The first floor of all these palazzos has, beside the porter's home, the stables and coach-houses. Carriages and horses consequently take up a good part of the place. In one corner a coach will be receiving its daily cleaning and the horses their rubbing down; in another part of the yard a fine establishment will be waiting on its owner, who is paying a visit to some friend in one of the numberless apartments of the palazzo, while the tired coachman sleeps on the box.

In the early morning, and at sunset, our court-yard is a much more curious place: it becomes a sort of farmyard, and is filled with cows and goats, which are brought in to supply the different occupants of the palazzo with milk; once in a while a goat clatters its little pan-like heels, up the stone steps of one of the various passageways, to the apartment of some invalid, who must drink goat's milk fresh and warm.

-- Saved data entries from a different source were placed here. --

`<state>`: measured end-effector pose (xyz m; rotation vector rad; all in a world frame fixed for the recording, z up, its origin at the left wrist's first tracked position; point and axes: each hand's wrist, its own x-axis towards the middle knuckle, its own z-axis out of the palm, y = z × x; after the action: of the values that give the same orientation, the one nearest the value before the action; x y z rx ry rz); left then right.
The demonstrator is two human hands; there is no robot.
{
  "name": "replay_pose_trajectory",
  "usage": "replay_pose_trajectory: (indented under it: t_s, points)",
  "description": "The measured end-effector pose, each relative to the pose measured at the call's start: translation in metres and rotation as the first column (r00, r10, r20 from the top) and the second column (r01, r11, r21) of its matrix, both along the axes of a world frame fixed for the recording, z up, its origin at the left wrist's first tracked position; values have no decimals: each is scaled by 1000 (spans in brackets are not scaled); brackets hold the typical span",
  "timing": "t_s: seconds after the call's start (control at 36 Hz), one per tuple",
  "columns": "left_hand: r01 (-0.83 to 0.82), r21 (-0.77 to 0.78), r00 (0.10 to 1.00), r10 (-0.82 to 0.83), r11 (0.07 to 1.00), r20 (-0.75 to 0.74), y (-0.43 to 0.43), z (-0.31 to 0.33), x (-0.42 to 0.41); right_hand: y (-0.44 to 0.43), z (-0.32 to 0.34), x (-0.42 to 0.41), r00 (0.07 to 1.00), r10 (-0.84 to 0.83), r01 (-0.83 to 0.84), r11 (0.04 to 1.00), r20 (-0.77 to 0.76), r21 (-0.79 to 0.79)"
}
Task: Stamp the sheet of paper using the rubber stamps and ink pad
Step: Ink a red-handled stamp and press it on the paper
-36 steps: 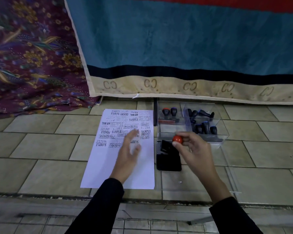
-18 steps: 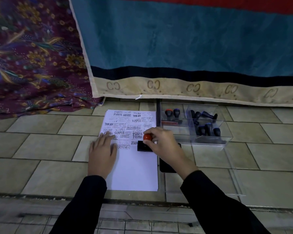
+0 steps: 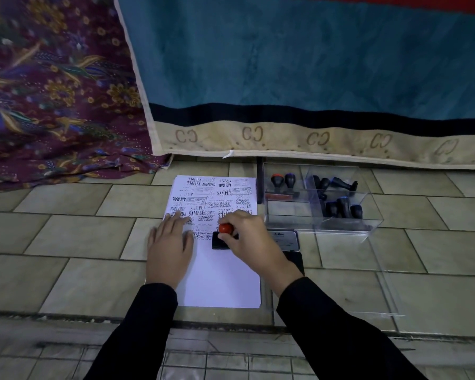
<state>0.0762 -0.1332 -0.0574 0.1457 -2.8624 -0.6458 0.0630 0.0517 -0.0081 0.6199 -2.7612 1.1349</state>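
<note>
A red-knobbed stamp (image 3: 222, 237) stands on the sheet of paper (image 3: 220, 281), the right hand (image 3: 251, 242) curling its fingers (image 3: 228, 237) round the knob. The left hand (image 3: 170, 248) lies flat, fingers spread, on the paper's left edge. The ink pad (image 3: 285, 238) sits just right.

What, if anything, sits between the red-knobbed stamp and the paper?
Nothing visible. The right hand grips the stamp, whose black base rests on the sheet just below the printed rows. The left hand lies flat to its left, apart.

Dim light falls on a beige tiled floor (image 3: 80, 237). Behind it hangs a teal blanket (image 3: 299, 58) with a cream border; floral maroon fabric (image 3: 52, 91) lies left.
</note>
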Motion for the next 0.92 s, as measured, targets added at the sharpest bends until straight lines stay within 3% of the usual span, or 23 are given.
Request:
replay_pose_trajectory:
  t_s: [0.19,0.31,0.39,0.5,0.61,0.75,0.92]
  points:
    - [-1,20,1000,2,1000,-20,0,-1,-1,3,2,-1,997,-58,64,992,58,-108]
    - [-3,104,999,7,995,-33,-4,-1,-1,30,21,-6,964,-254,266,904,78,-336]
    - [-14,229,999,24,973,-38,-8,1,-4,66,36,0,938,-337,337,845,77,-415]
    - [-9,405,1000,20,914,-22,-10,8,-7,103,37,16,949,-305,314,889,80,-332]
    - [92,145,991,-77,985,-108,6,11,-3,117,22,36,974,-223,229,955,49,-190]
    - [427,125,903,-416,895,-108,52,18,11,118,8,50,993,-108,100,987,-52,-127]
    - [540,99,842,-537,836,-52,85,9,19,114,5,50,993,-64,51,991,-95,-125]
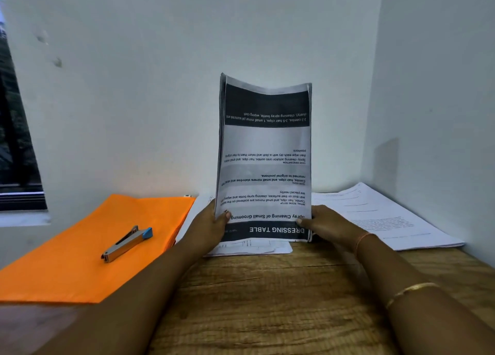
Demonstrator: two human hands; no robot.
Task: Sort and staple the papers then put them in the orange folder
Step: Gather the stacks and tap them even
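Our fingers point(227, 215) pinch the lower sides of the upright paper stack point(265, 154), left hand point(209, 227) and right hand point(328, 227); the stapler point(127, 243) lies toward the left edge of the worktop point(267, 287), nearer our left

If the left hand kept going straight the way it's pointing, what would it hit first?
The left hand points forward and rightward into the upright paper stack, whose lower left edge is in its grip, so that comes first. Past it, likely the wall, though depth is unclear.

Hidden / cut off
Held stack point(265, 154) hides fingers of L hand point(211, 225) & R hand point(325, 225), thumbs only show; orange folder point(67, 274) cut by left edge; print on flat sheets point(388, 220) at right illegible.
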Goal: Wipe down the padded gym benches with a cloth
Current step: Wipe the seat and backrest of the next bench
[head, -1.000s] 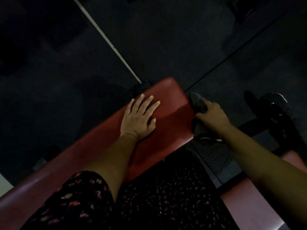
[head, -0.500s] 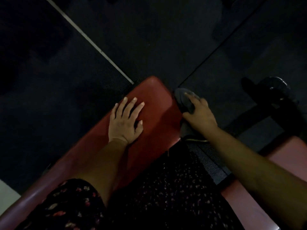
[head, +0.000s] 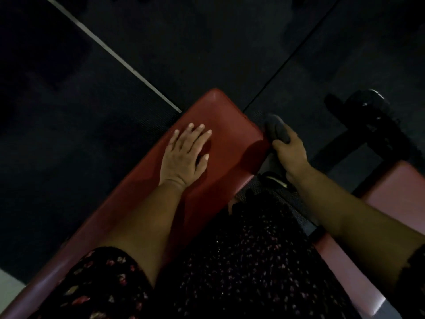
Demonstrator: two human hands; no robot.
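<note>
A red padded bench (head: 225, 116) runs from the lower left up to the middle of the dim view. My left hand (head: 186, 155) rests flat on its top with the fingers spread. At the bench's right side edge my right hand (head: 289, 150) grips a dark grey cloth (head: 277, 128) and holds it against the pad's side. Part of the cloth hangs below my right hand, in shadow.
A second, paler red bench pad (head: 395, 187) lies at the right, with a black metal frame and a round black part (head: 368, 104) behind it. Dark rubber floor mats with a white line (head: 110, 50) surround the benches. My patterned dark clothing fills the lower middle.
My right hand with the cloth has slid a little along the bench's right side edge, toward the far corner. My left hand has stayed flat on the pad.
</note>
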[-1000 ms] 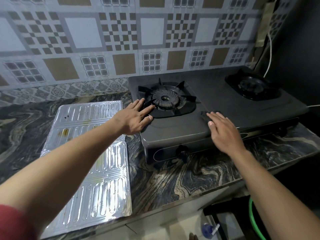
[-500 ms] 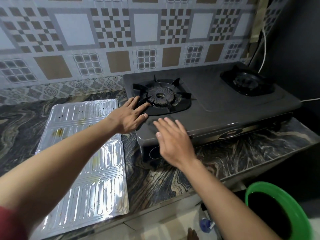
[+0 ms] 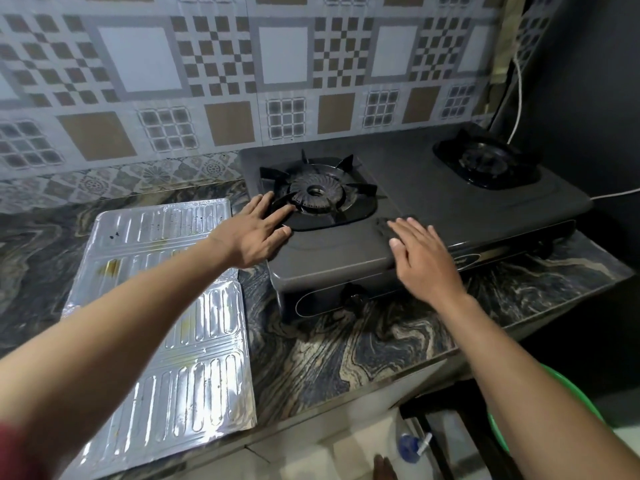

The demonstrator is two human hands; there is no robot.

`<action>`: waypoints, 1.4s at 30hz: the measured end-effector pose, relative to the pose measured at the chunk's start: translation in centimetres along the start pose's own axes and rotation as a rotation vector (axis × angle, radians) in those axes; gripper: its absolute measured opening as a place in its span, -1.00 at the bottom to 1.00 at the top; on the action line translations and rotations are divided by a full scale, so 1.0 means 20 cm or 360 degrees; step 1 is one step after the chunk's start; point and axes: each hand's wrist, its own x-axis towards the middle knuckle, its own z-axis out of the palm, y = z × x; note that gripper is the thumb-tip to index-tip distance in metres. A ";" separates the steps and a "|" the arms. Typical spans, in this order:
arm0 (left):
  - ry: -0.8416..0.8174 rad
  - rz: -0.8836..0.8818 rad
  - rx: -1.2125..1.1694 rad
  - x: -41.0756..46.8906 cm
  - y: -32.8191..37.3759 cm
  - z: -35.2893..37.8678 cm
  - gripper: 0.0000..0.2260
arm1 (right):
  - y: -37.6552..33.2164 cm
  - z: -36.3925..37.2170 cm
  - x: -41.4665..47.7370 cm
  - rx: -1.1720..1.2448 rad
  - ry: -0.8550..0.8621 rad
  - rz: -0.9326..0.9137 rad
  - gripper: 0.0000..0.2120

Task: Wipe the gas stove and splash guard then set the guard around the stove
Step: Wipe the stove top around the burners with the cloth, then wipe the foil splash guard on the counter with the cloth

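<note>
A dark grey two-burner gas stove (image 3: 433, 209) sits on the marbled counter (image 3: 346, 348) against the tiled wall. My left hand (image 3: 256, 233) lies flat on its left edge, fingers spread and touching the left burner grate (image 3: 317, 194). My right hand (image 3: 422, 261) presses flat on the stove's front middle. A dark cloth (image 3: 381, 223) peeks out beyond its fingertips, the rest hidden under the hand. The silver ribbed splash guard (image 3: 194, 375) lies flat on the counter left of the stove, with brown stains on it, and my left forearm crosses over it.
The right burner (image 3: 485, 161) sits at the stove's far end near a dark wall and a white cable (image 3: 517, 98). Below the counter edge are a green basin (image 3: 568, 403) and a blue-capped bottle (image 3: 412, 445). A stove knob (image 3: 353, 299) sticks out in front.
My right hand swept left across the stove front, then back right to the middle. My left hand stayed on the stove's left edge. The view shifted slightly.
</note>
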 end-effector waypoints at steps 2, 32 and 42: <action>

This lowing of cattle and tinkle of cow-bells has a sweet pastoral sound, and pleasing too, making us think of green meadows and rich pastures while living in a large, crowded city. At sunset, when the Riviera di Chiaja is crowded with brilliant equipages dashing along, filled with the rank and fashion of this Paris of Italy, the eye is struck with the curious appearance these flocks of goats and herds of cattle present, pouring down from the hills of Posilippo into the broad, gay thoroughfare, to spread themselves throughout the various streets, as if going into farms and dairies.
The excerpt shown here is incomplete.